Required work>
Set down, please, exactly the lines below that run from the line with "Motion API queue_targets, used" to the line with "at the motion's", both lines included.

[Material for the task Boundary: Start]

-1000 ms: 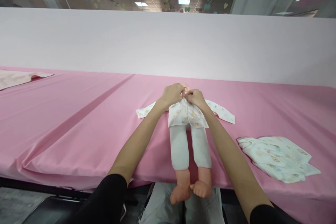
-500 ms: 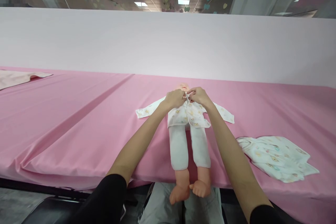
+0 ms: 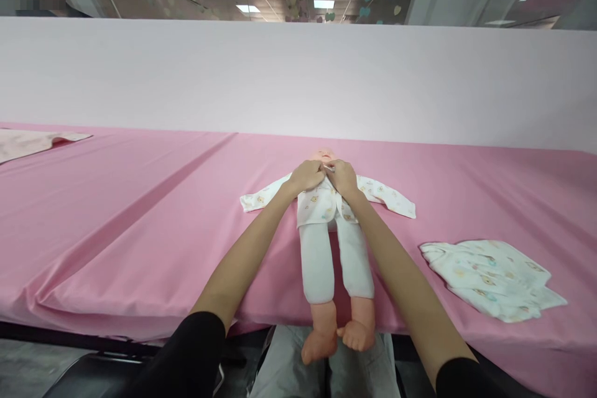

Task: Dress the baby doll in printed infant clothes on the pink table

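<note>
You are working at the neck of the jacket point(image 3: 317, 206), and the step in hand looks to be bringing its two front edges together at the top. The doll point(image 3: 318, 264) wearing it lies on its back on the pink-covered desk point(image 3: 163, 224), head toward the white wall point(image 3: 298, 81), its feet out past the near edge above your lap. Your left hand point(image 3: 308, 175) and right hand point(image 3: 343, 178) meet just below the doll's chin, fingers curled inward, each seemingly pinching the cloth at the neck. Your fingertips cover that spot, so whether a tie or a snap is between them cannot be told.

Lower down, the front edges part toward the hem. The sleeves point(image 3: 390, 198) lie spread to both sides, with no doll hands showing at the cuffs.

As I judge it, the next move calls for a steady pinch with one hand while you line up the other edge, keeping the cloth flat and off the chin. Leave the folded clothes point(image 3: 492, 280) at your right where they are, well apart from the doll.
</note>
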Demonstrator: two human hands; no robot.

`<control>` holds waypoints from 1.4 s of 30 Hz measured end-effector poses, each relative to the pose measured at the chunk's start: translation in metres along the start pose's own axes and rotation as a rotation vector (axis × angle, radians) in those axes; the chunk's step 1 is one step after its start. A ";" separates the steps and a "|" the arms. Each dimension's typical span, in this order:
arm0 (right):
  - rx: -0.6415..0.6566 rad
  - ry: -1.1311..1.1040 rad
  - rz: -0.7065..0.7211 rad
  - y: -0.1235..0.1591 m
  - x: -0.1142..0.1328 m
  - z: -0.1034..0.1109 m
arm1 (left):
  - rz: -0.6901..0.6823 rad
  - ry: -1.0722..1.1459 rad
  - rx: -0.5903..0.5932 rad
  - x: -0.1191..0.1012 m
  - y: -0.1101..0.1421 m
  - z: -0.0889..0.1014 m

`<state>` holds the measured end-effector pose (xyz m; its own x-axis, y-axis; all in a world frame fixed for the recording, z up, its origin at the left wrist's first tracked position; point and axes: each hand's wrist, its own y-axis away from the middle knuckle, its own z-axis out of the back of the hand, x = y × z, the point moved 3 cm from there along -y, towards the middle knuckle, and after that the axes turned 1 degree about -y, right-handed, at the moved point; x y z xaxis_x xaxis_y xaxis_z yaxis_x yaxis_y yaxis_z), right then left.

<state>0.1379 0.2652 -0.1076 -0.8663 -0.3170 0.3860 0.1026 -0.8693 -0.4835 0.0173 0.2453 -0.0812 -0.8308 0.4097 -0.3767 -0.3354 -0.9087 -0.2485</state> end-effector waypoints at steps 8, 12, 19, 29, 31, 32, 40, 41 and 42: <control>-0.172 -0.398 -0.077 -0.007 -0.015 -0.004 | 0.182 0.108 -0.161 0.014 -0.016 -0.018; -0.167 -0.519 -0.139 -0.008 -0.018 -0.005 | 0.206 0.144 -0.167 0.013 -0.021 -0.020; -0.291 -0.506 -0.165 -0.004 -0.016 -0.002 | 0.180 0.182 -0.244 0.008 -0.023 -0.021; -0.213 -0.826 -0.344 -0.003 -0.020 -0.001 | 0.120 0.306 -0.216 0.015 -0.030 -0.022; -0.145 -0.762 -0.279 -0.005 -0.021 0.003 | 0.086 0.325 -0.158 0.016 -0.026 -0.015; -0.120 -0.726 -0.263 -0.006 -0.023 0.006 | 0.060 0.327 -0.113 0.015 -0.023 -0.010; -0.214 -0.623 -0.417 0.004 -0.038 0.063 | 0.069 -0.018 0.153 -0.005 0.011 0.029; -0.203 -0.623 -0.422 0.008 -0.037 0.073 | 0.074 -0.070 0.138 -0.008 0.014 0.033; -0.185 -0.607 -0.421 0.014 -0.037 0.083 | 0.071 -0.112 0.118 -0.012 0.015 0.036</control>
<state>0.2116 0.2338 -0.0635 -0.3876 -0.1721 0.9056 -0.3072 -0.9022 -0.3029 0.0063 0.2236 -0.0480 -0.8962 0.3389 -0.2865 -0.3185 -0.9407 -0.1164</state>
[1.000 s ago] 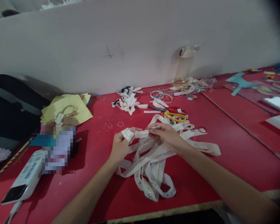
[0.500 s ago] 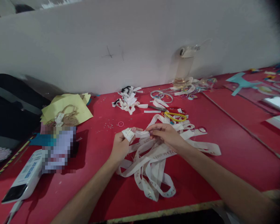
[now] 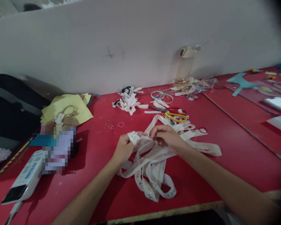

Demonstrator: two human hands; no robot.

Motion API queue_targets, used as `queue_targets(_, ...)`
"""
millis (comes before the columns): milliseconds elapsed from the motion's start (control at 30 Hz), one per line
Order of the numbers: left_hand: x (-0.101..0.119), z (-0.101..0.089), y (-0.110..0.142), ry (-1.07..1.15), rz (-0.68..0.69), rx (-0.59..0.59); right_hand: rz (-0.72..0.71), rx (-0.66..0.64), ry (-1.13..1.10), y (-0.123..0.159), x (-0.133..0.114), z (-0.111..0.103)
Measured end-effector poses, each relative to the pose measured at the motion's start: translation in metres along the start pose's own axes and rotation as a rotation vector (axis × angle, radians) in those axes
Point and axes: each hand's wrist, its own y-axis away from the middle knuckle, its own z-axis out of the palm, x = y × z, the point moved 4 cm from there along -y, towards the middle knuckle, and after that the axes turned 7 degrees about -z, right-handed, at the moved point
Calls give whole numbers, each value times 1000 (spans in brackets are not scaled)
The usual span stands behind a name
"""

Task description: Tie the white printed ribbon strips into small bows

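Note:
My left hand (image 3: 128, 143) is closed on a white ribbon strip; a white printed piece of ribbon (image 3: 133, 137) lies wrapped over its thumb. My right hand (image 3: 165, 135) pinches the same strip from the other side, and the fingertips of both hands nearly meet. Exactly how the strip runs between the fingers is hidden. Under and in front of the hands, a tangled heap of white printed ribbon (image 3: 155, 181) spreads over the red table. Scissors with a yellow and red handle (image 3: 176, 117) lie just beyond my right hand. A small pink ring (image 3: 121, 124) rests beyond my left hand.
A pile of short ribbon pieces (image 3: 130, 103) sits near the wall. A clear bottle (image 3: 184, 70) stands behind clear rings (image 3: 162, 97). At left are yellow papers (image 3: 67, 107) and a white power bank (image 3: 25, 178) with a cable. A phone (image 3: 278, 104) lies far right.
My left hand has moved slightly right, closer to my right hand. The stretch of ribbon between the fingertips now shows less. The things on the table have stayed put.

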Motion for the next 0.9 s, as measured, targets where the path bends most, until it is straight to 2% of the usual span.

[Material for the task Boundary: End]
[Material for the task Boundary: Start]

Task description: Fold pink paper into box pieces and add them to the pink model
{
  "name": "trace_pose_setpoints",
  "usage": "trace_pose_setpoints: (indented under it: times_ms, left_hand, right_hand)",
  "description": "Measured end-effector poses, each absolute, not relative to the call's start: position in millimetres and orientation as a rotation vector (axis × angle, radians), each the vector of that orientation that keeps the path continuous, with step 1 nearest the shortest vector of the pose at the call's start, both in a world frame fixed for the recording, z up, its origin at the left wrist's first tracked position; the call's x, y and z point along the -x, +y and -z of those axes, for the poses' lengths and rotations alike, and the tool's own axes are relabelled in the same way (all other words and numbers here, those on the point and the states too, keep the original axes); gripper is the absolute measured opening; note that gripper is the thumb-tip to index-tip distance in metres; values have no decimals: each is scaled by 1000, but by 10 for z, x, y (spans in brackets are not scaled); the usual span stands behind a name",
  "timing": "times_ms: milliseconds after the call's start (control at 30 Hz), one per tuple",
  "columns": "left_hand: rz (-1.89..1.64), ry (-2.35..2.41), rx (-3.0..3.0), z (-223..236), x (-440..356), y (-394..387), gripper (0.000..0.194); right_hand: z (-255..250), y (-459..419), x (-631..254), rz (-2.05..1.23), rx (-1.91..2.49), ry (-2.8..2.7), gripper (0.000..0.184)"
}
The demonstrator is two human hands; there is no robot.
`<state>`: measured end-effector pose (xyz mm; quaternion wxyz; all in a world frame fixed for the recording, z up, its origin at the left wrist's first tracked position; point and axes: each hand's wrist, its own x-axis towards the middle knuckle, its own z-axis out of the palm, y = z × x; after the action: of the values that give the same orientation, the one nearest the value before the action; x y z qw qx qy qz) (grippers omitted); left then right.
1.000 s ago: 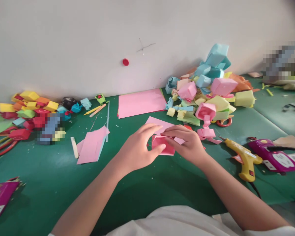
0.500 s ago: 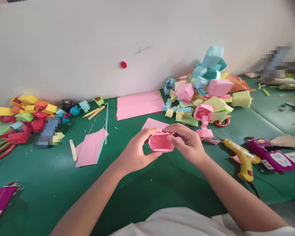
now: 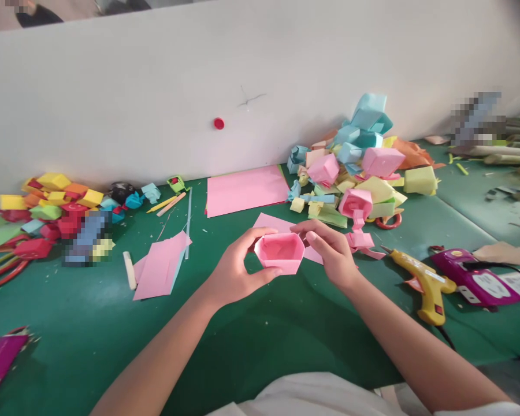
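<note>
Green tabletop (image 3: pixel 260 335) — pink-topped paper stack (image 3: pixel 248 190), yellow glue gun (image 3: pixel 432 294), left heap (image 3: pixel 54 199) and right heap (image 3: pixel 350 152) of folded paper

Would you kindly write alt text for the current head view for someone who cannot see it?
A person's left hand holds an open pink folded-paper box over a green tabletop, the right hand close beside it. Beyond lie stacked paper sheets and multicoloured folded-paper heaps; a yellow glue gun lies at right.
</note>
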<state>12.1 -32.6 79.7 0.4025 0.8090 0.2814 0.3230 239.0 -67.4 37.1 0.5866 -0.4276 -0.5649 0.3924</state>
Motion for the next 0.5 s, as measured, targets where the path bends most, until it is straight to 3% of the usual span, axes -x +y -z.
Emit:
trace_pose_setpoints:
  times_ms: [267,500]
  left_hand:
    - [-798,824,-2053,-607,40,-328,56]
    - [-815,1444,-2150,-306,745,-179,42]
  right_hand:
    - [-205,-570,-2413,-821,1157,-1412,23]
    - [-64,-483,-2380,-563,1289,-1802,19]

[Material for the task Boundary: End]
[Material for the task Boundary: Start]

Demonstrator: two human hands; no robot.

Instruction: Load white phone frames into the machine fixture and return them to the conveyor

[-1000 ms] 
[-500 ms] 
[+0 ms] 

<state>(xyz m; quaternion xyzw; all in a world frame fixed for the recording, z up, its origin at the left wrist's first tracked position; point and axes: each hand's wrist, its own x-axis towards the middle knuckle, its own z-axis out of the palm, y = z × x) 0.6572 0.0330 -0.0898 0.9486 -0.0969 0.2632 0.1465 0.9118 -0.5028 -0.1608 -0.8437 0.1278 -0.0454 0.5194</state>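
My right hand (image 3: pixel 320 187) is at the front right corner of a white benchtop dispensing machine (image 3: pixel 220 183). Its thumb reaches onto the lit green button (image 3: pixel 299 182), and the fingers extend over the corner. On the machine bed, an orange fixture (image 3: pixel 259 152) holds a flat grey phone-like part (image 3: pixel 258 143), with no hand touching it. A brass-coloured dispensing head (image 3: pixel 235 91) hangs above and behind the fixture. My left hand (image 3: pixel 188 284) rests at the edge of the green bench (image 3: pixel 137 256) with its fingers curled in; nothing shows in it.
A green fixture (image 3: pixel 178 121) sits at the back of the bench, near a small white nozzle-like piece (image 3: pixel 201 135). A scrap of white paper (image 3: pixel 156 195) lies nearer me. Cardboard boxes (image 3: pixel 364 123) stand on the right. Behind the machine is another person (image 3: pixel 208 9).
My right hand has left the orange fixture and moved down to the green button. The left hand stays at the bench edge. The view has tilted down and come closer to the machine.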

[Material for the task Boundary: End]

Problem solution>
Motion API queue_targets, used as `queue_targets(_, ...)`
"""
millis (comes before the columns): milliseconds elapsed from the motion's start (control at 30 Hz), one per line
Order of the numbers: left_hand: x (-0.101..0.119), z (-0.101..0.089), y (-0.110..0.142), ry (-1.07..1.15), rz (-0.68..0.69), rx (-0.59..0.59); right_hand: rz (-0.72..0.71), rx (-0.66..0.64), ry (-1.13..1.10), y (-0.123..0.159), x (-0.133..0.114), z (-0.111..0.103)
Measured end-effector poses, each relative to the pose measured at the motion's start: translation in metres along the start pose's own axes and rotation as a rotation vector (axis × angle, radians) in those axes

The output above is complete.